For an agricultural chugging white van engine like the 2.8JTD that you'll do maybe 5,000 miles a year in, all gently, you don't need to waste money on a type of oild that your engine simply wasn't designed to use. Changing once a year at that sort of mileage is fine.


----------



## boringfrog

Before you remove the sump plug make sure you can remove the oil filter, mine was stuck on and still would not come off after buying a strap wrench.


----------



## BrianJP

Lots of opinions there but just muddy the waters my 2.3JTD ( same as 2.8 effectively)
has used 5-40w fully synthetic as now industry recommended for over 40k miles now.
It does not use any significant oil between changes and has no leaks anywhere ??????


----------



## TheNomad

Brian - you mean not yet. 40,000 miles is hardly even run-in. 
As a matter of interest, what's your annual mileage in it; and why are you using 5 grade in an engine of that vintage, and why are you putting fully synthetic oil in it?


----------



## eurajohn

This subject was recently discussed.
Within the previous thread I strongly dis-agreed with Nomad, as do Fiat and plenty within the motor trade.
I did promise not to continue to contribute on the other thread and didn't, however there was a reply which queried the thinking behind the statement regarding thinner spec oil causing seal leak, basically and very simply the lower number of the spec refers to the thickness of the oil at low temperature (whatever that may be) and the higher number is for the thickness of oil at its operating temperature. The majority of its working life when the oil is circulating around the seals which are likely to leak the oil is at its higher viscosity rating, which in virtually every case is the same no matter what the lower one is, I'd not thought of that logic but it does make sense.

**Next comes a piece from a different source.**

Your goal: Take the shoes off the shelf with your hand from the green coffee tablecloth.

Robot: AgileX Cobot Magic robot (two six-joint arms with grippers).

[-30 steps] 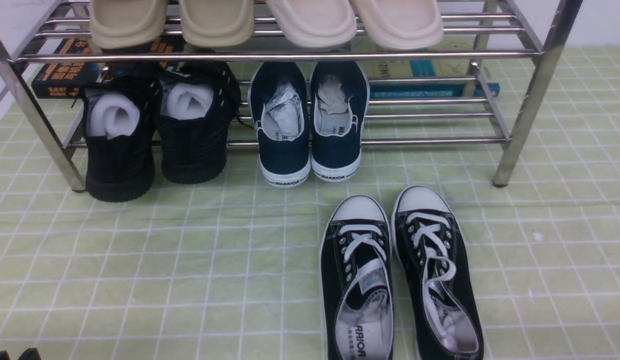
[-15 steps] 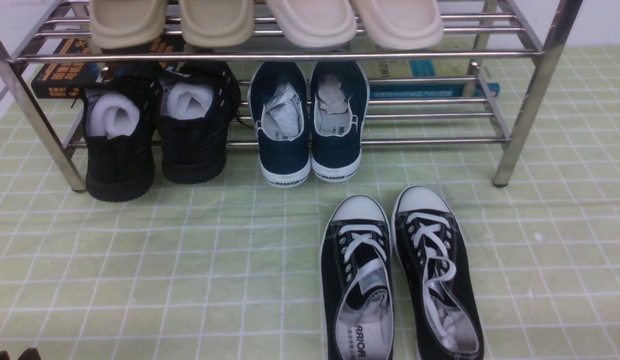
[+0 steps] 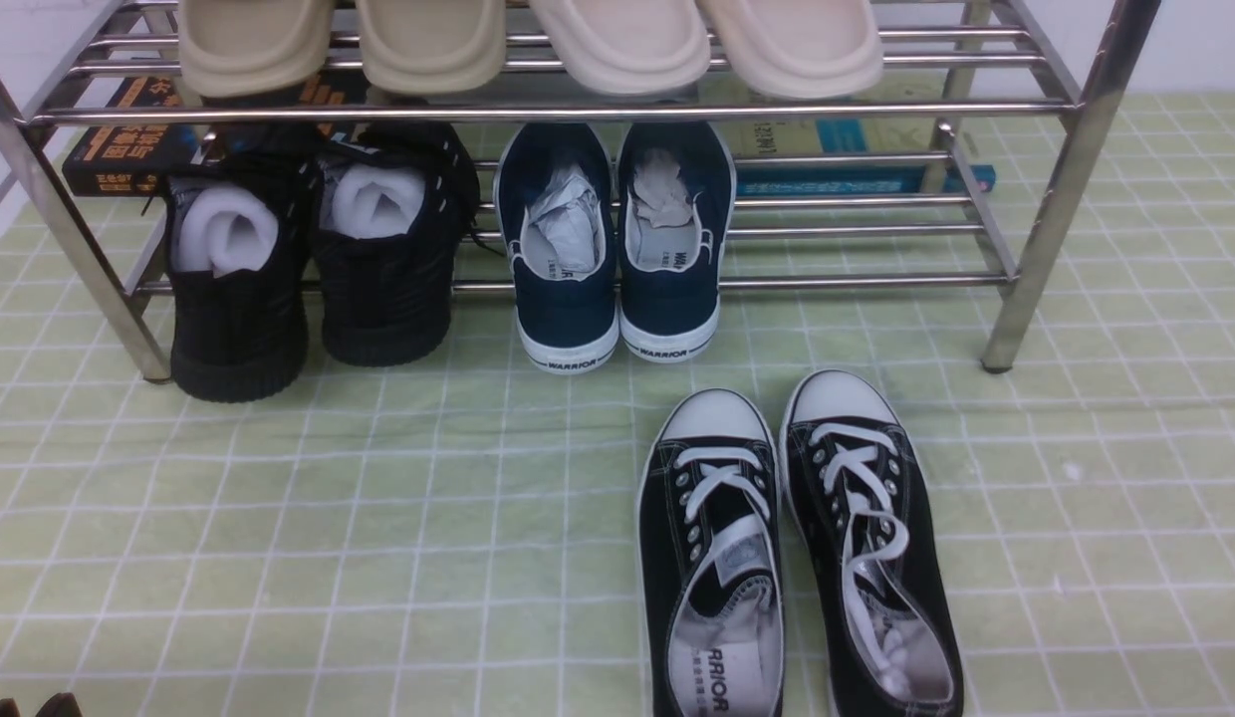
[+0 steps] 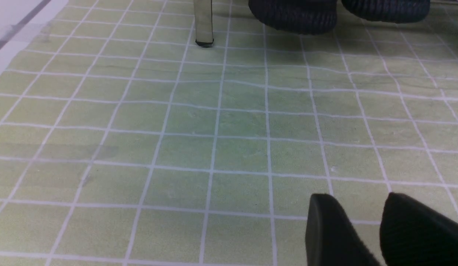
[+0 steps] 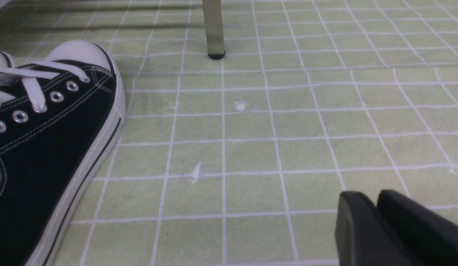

A quality oil is just that not a cheap one.


On the subject of sump plug washers, they are often aluminium, don't try to anneal by heating to cherry red, only do if a copper one.


----------



## BillCreer

eurajohn said:


> This subject was recently discussed.
> Within the previous thread I strongly dis-agreed with Nomad, as do Fiat and plenty within the motor trade.
> I did promise not to continue to contribute on the other thread and didn't, however there was a reply which queried the thinking behind the statement regarding thinner spec oil causing seal leak, basically and very simply the lower number of the spec refers to the thickness of the oil at low temperature (whatever that may be) and the higher number is for the thickness of oil at its operating temperature. The majority of its working life when the oil is circulating around the seals which are likely to leak the oil is at its higher viscosity rating, which in virtually every case is the same no matter what the lower one is, I'd not thought of that logic but it does make sense.
> 
> A quality oil is just that not a cheap one.
> 
> On the subject of sump plug washers, they are often aluminium, don't try to anneal by heating to cherry red, only do if a copper one.


Aluminium washers are as rare as hens teeth. If not more so.

On the subject of quality, true quality is when oil is fit for purpose regardless of cost.


----------



## BrianJP

TheNomad said:


> Brian - you mean not yet. 40,000 miles is hardly even run-in.
> As a matter of interest, what's your annual mileage in it; and why are you using 5 grade in an engine of that vintage, and why are you putting fully synthetic oil in it?


I do about 10-12K a year.
I don't put that oil in ,my garage does and that's what is recommended for JTD engines now apparently.The oil recommendations for many engines has been upgraded since their manufacture.That is the case for both my cars as well.


----------



## hogan

Re the oil going up tour arm when removing filter. Unscrew until oil starts dribbling out then leave it for o few mins.while waiting tie a rag around your wrist use this hand to remove filter then remove rag and note no oil up the arm.


----------